A) This bar plot compares standard deviations of module scores in representative BCCL (a composite of data from the Sanger, GSK, and Neve et al. datasets, see Methods) and a breast tumor biopsy dataset (GSE21653). *** p<1E-10 (F-test for difference in variance in module score). B) This box plot shows the distributions of Pearson correlation coefficients for all pairs of genes in each module, respectively, for the BCCL and tumor datasets. *Modules 4-Immune, 5-Immune, and 9-ECM/Dev/Immune can be considered tumor-extrinsic, as their constituent genes are uncorrelated in cell lines but highly correlated in patient tumor biopsies (median r>0.35).
Figure 5Recurrence free survival of chemotherapy naïve patients with highly proliferating tumors depends on immune module activation.
Kaplan-Meier analysis shows that patients with high 11-Proliferation expression AND low 4-Immune expression have poorer outcomes than patients with low 11-Proliferation OR high 4-Immune expression (C). To demonstrate how dividing the patients according to the activity of both modules increases sensitivity to detect patients with poorer outcome, we include K-M plots of RFS as a univariate function of 4-Immune (A) and 11-Prolif (B). Module activity was dichotomized using the median for 11-Prolif and the lower tertile for 4-Immune. D) Immune modules are an exception to a Simpson’s paradox in breast cancer that some of the same features that are associated with poor outcome are also associated with superior response to chemotherapy (high PCR rate). Modules 11-Prolif and 1-ER both conform to this paradox, as high 11-Prolif is associated with a good response to chemotherapy but a poor outcome, whereas high 1-ER is associated with good outcome but a poor response to chemotherapy. Immune modules 4/5-Immune are an exception to this paradox, as they are associated with a good outcome without chemotherapy and a good response to chemotherapy in treated populations.
Figure 6Different organ sites of metastasis are associated with different ECM/stromal modules.
A) Boxplot of ECM/stromal module expression in primary tumors that metastasized to bone only vs. lung or brain. Also included are the non-stromal subtype-associated modules with the strongest associations, 1-ER (preferential to bone), and 2-Dev/Basal and 11-Prolif (preferential to viscera). Upregulation of 10-ECM was associated with decreased bone-specific RFS (C), whereas downregulation of 9-ECM/Dev/Immune was associated with decreased lung/brain-specific RFS (D). Upregulation of the proliferation module 11-Prolif was associated with a shorter time to recurrence in bone (B) and lung (Table S6 in File S2), as opposed to 1-ER, which associates with longer times to recurrence to either site (also Table S6). Asterisks in (A) denote statistically significantly different (see Table S5 in File S2 for p-values).

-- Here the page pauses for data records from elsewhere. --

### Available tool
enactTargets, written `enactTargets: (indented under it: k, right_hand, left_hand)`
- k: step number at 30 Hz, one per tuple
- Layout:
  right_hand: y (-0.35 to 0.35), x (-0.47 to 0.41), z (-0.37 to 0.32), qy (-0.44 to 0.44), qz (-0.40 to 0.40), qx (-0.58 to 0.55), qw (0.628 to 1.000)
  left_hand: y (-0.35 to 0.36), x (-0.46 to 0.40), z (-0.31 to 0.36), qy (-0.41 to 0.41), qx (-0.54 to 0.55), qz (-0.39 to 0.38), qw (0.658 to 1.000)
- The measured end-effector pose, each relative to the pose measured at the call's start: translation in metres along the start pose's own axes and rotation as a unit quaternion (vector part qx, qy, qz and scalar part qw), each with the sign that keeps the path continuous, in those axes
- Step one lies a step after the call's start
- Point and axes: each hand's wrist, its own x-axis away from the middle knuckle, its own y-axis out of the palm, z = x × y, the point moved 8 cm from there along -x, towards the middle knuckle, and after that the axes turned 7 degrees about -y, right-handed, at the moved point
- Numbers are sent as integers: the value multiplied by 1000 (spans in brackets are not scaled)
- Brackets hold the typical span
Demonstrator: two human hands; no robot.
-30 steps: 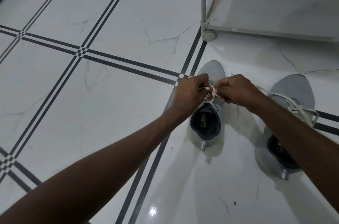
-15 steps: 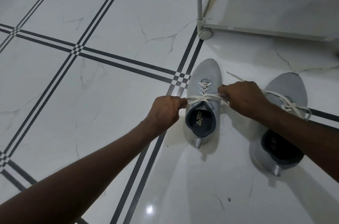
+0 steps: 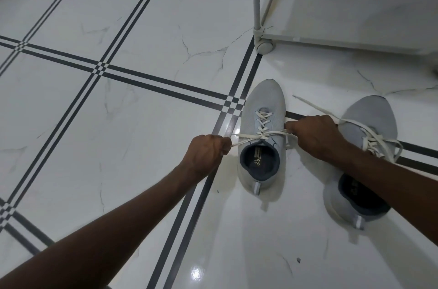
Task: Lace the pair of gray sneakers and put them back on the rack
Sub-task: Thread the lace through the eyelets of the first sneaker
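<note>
Two gray sneakers stand on the white tiled floor, toes pointing away from me. The left sneaker has a white lace crossed at its top eyelets and stretched tight to both sides. My left hand is closed on the lace end left of the shoe. My right hand grips the other end on the shoe's right, with a loose tail running out past it. The right sneaker is laced and tied, partly hidden under my right forearm.
A white shoe rack on a small caster wheel stands at the upper right, its lowest shelf just beyond the shoes. Dark double stripes cross the glossy floor tiles to the left.
My hands moved apart from over the left sneaker's tongue, pulling the lace ends out sideways and tight. The view has also shifted slightly, so the shoes sit lower in frame.
</note>
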Motion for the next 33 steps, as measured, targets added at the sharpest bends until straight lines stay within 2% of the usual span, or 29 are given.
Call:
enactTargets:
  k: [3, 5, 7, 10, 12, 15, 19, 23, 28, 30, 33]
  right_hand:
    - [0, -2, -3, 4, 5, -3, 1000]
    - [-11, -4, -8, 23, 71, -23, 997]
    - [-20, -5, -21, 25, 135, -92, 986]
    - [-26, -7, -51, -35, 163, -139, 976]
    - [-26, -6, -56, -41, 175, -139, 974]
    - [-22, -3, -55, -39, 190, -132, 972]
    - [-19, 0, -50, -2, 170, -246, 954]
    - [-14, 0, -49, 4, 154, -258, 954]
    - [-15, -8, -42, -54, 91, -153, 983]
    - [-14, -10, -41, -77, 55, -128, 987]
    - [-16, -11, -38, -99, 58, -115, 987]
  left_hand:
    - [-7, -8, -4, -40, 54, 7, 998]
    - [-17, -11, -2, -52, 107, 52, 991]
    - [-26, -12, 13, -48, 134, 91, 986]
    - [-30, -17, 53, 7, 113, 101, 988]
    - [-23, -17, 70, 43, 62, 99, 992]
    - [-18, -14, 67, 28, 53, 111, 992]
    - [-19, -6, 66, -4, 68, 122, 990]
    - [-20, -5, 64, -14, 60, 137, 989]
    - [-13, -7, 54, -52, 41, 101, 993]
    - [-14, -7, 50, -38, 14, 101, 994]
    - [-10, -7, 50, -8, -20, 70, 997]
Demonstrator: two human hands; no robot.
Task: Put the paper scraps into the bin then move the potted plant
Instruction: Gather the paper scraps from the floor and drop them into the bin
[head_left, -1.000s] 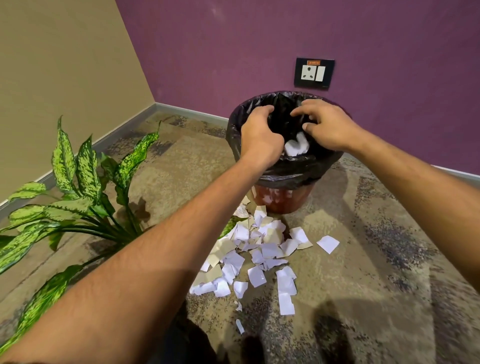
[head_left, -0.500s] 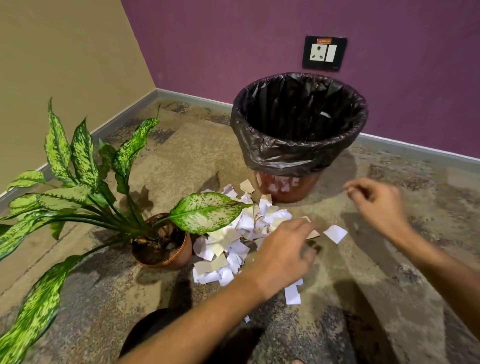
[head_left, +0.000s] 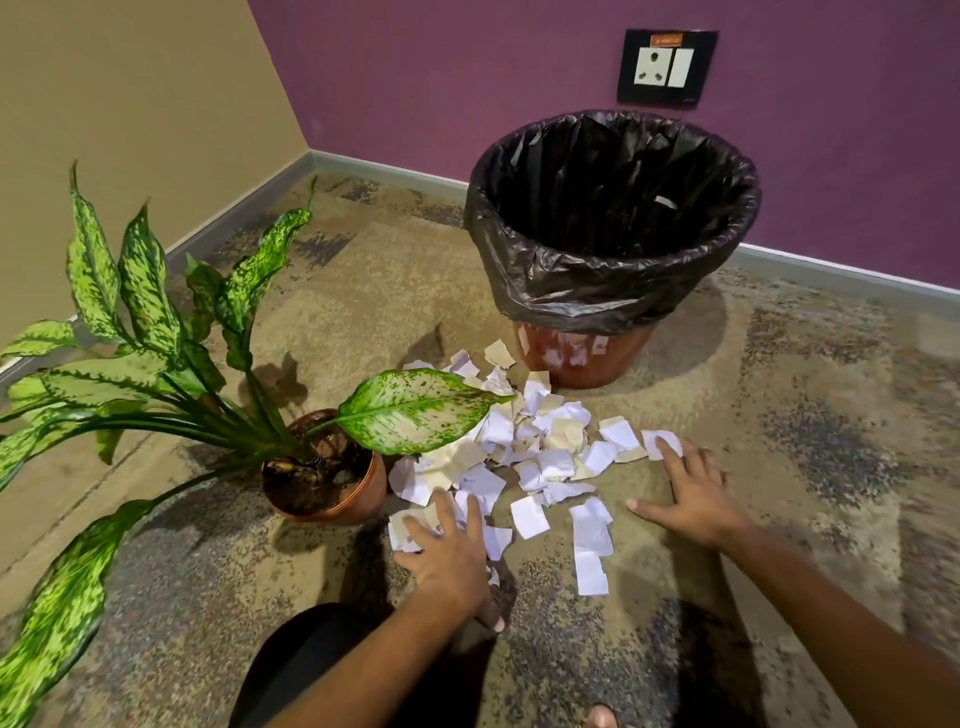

Figure 7Co-expression module hallmarks of breast cancer.
This figure is a model of possible correspondence between co-expression modules and cancer hallmarks, annotated by clinical associations and coherence in cell lines vs. tumors. The inner annotation ring is colored to represent association to chemotherapy response; the 2nd from center represents association to RFS in adjuvant untreated patients and site-specific RFS in a mixed treated/untreated patients; and the 3rd from center classification of intrinsic or extrinsic.